Versioneer is built to check for macOS app updates without requiring a Versioneer account or uploading personal files. This policy explains what the website, desktop app, and related services may collect and how that information is used.
Website analytics
The website may use privacy-conscious analytics to understand traffic and fix problems. This can include page views, download clicks, and browser errors. The site does not use analytics to automatically record every button press or form interaction.
Desktop scans and inventory checks
The desktop app scans installed macOS apps locally. By default it scans common app locations, including /Applications, /Users/Shared/Applications, and your home Applications folder, and you can add extra scan directories in settings. It also includes running apps that may live outside those folders.
For each app it can read, Versioneer may send app metadata needed to match releases and verify update routes: app name, bundle identifier, installed version and build number, developer team ID, executable architecture, Sparkle feed URL and public key, Mac App Store ID, Electron updater provider and URL, signing authority, app category, minimum macOS version, Homebrew cask identifier, and a small app icon image. It also sends client metadata such as Versioneer version, macOS version, system architecture, channel preferences, and scan duration.

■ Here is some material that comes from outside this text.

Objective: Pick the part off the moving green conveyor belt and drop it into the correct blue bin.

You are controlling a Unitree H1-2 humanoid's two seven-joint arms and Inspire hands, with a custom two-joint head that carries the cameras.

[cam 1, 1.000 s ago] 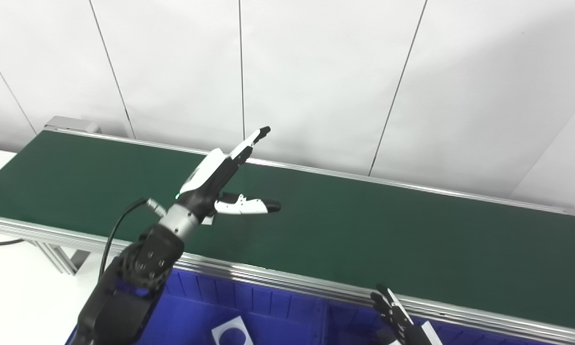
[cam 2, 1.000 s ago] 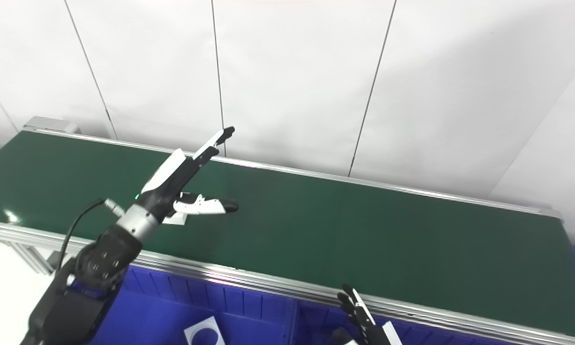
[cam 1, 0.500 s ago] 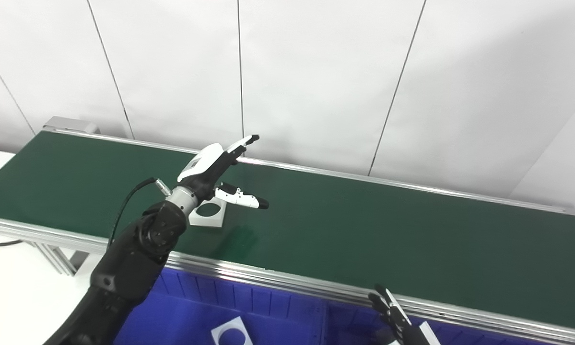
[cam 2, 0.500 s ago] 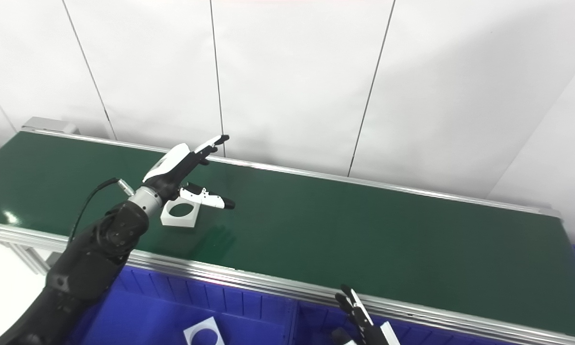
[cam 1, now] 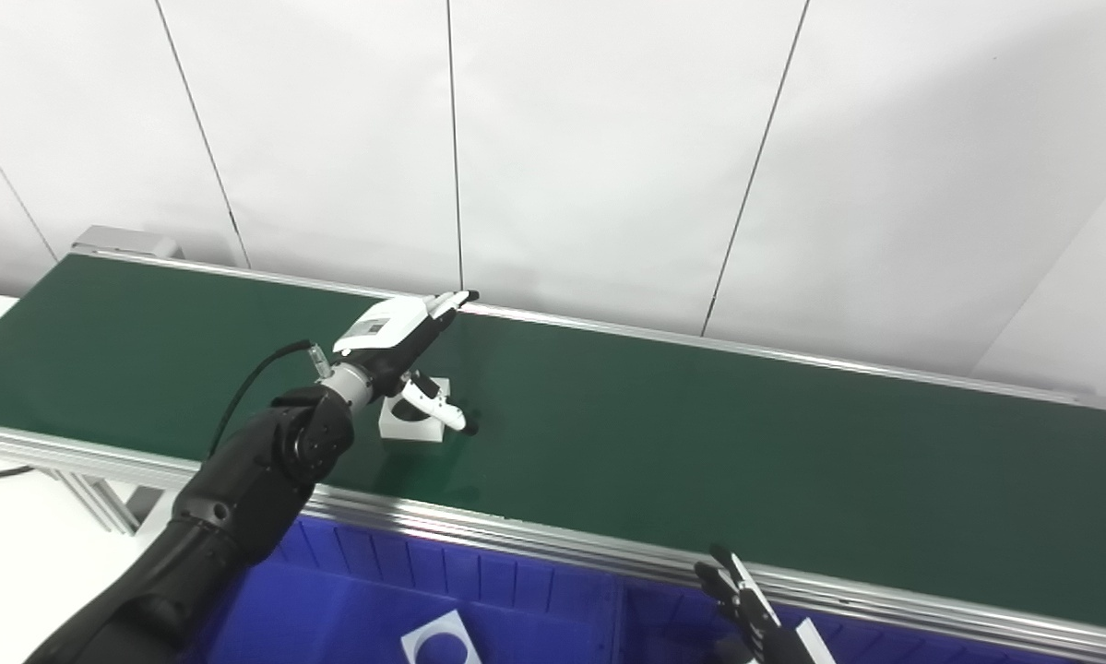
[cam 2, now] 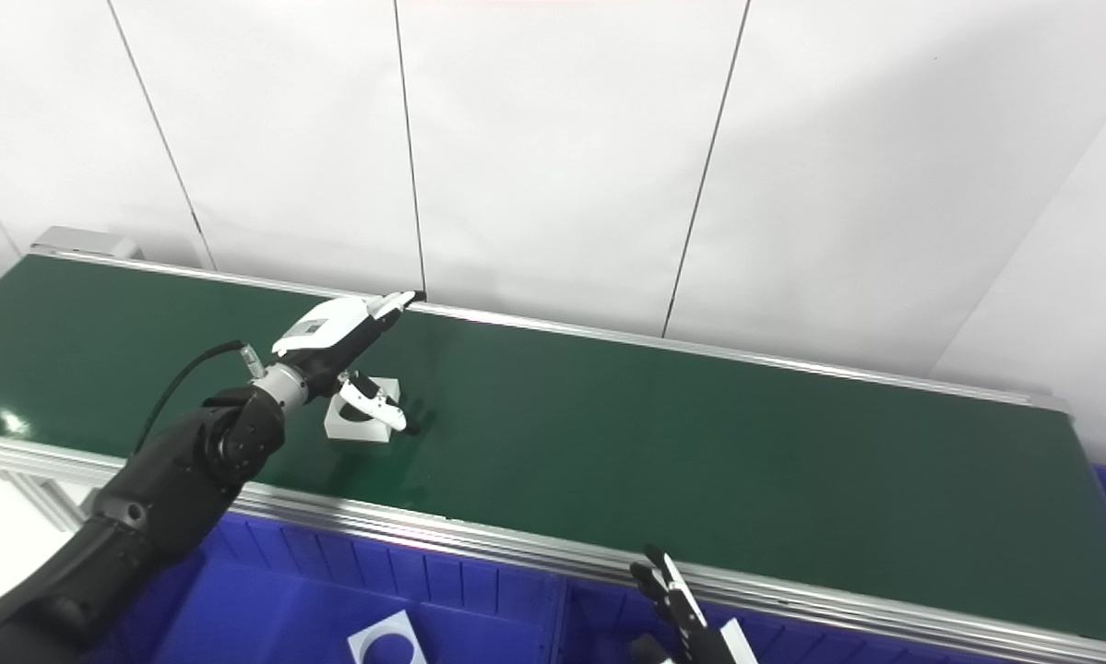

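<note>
Reaching lower than half a second ago, the left hand (cam 1: 403, 339) is now hanging just over the flat white square part with a round hole (cam 1: 414, 421), which is lying on the dark green conveyor belt (cam 1: 700, 443) and has travelled a little further along it than before. The hand's fingers (cam 1: 446, 302) are stretching out spread past the far side of the part, while the thumb (cam 1: 434, 408) is angling down across the part's top; whether it is touching cannot be told. Nothing is being gripped yet.

Behind the hand, the black forearm (cam 1: 248, 480) is crossing the belt's silver aluminium near rail (cam 1: 534, 535) and covering part of the blue plastic bin (cam 1: 368, 609) below it. Inside that bin, nearer than the hand, another white square piece with a round hole (cam 1: 440, 643) is lying flat. The right hand (cam 1: 751, 618) is waiting low at the bottom edge, fingers apart and empty, sitting slightly lower than a moment ago. White wall panels (cam 1: 608, 138) are standing beyond the belt.
</note>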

Inventory requests do not include your local app bundle paths, documents, or full app bundles. Recent scan results, including local paths, may be cached on your Mac in Versioneer's Application Support data so the app can show results quickly on launch.
Catalog improvement
When Versioneer cannot match an installed app to a public catalog entry, the service may store a discovery record with the app metadata above, a sighting count, sample versions, and optional icon data. This is used to improve app coverage, validate update sources, and suggest catalog additions.
Install and feedback data
When preparing or reporting an install, Versioneer may send information about the app and release being installed, the selected install method, update channel, previous and installed versions, bundle identifier, developer team ID, install status, error message, and verification summary. Verification summaries can include whether hash, signature, notarization, bundle ID, team ID, and version checks passed.
If you submit feedback from the app, Versioneer may store the feedback type, app name, bundle identifier, matched catalog app, and the feedback details you provide.
Diagnostics and crash reports
The desktop app has optional analytics and crash reporting. App settings provide separate toggles for analytics collection and crash report collection. When enabled, app telemetry includes common properties such as desktop channel, macOS platform, bundle identifier, Versioneer version, and build number, plus event-specific metadata such as scan counts, update counts, result states, install method, trust status, and whether an action required admin privileges.
Server logs and diagnostics may include operational details such as request type, request path, request identifier, counts, statuses, and sanitized error details. Sensitive values such as authorization headers, cookies, passwords, secrets, API keys, and authentication credentials are redacted from analytics metadata where detected.
How we use information
We use collected information to provide update checks, improve release matching, verify installers, maintain the public catalog, diagnose errors, prevent abuse, maintain the service, and understand which parts of Versioneer are working well or need attention.
Sharing
We do not sell personal information. Information may be shared with service providers that host, operate, secure, or analyze Versioneer, or when required to comply with law, protect users, or defend the service.
Your choices
You can disable optional analytics and crash reporting separately in the Versioneer desktop app at any time via the Settings window.
Retention and security
We keep information only as long as it is useful for the purposes above or required for operational, security, or legal reasons. No system is perfectly secure, but Versioneer is designed to minimize collection and protect the information it needs to operate.
Changes
This policy may be updated as Versioneer changes. The latest version will be posted on this page with a new update date.